Lectionary Readings (Revised Common Lectionary, Year A)

 

Jonah 3:10-4:11
Psalm 145:1-8
Phillippians 1:21-30
Matthew 20:1-16

A few years ago, Sarah Brosnan and Frans de Waal, two zoologists at Emory University, decided to study the evolution of fairness.  They wanted to explore where our distaste for unfairness comes from.  Is it a cultural add-on, or is it hardwired?

To study this question, Brosnan and de Waal designed an experiment using capuchin monkeys.  Pairs of monkeys were placed in adjacent cages where they could see each other, and trained to take turns giving small granite rocks to their human handler.  Each time a monkey relinquished a rock, she would receive a piece of cucumber as a reward.

Capuchins love cucumbers, so both monkeys found this arrangement satisfactory, and handed over their rocks with enthusiasm.  But then, the handler changed things up.  After a few fair and even exchanges, the handler rewarded the first monkey with a chunk of cucumber as usual, but gave the second monkey a grape — the equivalent of fine wine or caviar in the monkey world.

Seeing that the game had changed for the better, the first monkey perked up, and very eagerly handed over another rock, expecting, of course, to receive a grape, too.  But no — the handler gave her another piece of cucumber.  To make things worse, the handler then gave the second monkey another grape for free!

The results — which you can look up on YouTube — were striking.  The first monkey just about lost her mind.  Not only did she refuse to eat the cucumber; she hurled it at the handler’s face.  She then proceeded to bang against the bars of the cage, throw her remaining rocks in every direction, and make furious gestures at her grape-eating companion.

The experiment has since been repeated using other primates, and the results have been astonishingly similar.  Scientists have also studied the development of fairness in human babies, and found that infants as young as nine months old will react quite strongly and negatively to perceived unfairness.  Clearly, as Brosnan and De Waal concluded after their experiment, fairness is a concept that is deeply rooted in the human psyche.

 Jonah and his gourd.

Which brings us to this week's lectionary, which features two stories about fairness that might very well lead us to behave like that first capuchin monkey, and throw a few cucumbers at God.  Why?  Because both stories turn our hardwired assumptions on their heads, and challenge us to consider tough questions about fairness, justice, and equality that we’d rather ignore.  In his 1993 book, Wishful Thinking: A Seeker's ABC, Frederick Buechner offers this advice about reading Scripture: "Don't start looking in the Bible for the answers it gives.  Start by listening for the questions it asks.”  When you hear the question that is your question, you have begun your journey.

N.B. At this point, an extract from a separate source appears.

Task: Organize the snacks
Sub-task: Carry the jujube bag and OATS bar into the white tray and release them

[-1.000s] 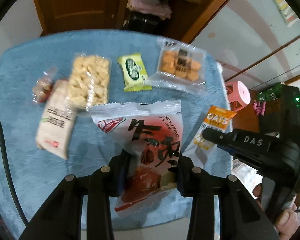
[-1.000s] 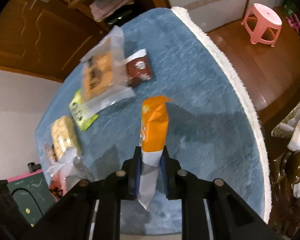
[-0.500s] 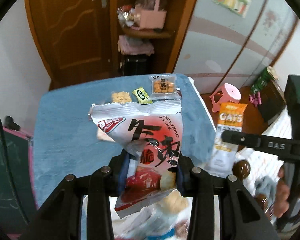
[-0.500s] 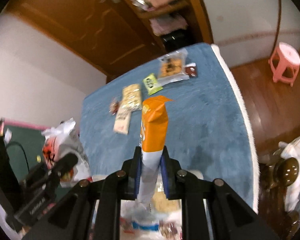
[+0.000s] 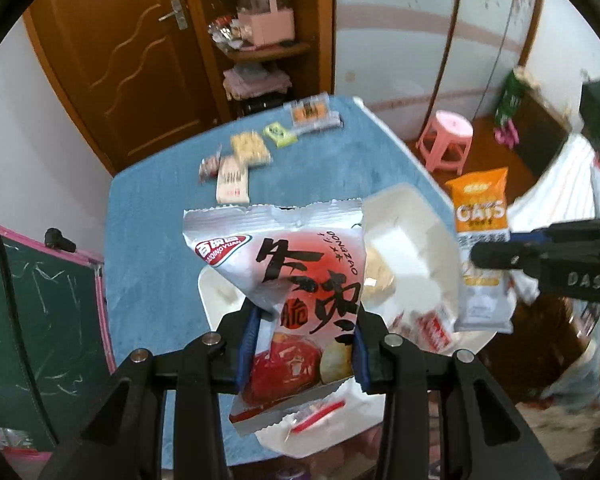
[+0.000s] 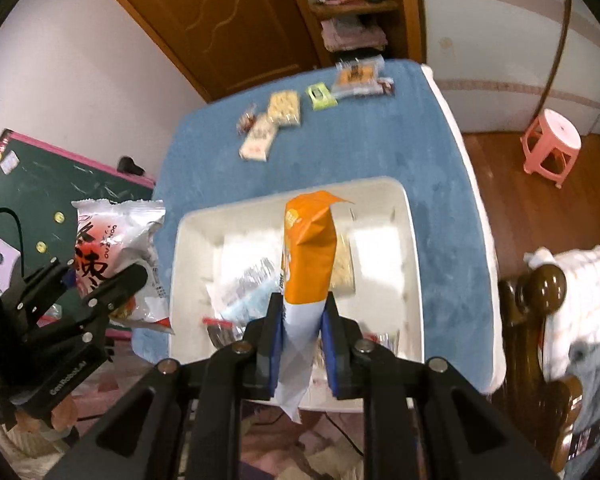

Two questions lie at the heart of today’s readings.  Neither is easy or comfortable, but if we allow them to become our own, they might have something to teach us about ourselves, and about God.

The first question comes from the Book of Jonah, named for the reluctant protagonist of this week’s Old Testament reading.  Following his precarious adventure in the belly of a whale, Jonah has obeyed God’s instructions and warned the people of Nineveh about their wickedness.  But in a stunning turn of events, the Ninevites have taken Jonah’s warning to heart and repented.  God, seeing their penitence, has changed God’s mind and shown them mercy.

In other words, Jonah has preached a sermon, and his congregation has actually listened and responded to it!  It’s every priest’s dream, and you'd think that Jonah would be thrilled.  But no — he’s not.  He’s furious, and he tells God so in the most animated language he can think of.  “I’m so angry, I’d rather die than live.”  He then hunkers down east of the city, hoping God will change God’s mind again and burn Nineveh to the ground. 

Instead, God offers Jonah an object lesson using a weed, a worm, and the wind — and concludes the lesson with a zinger of a question: “Is it right for you to be angry?”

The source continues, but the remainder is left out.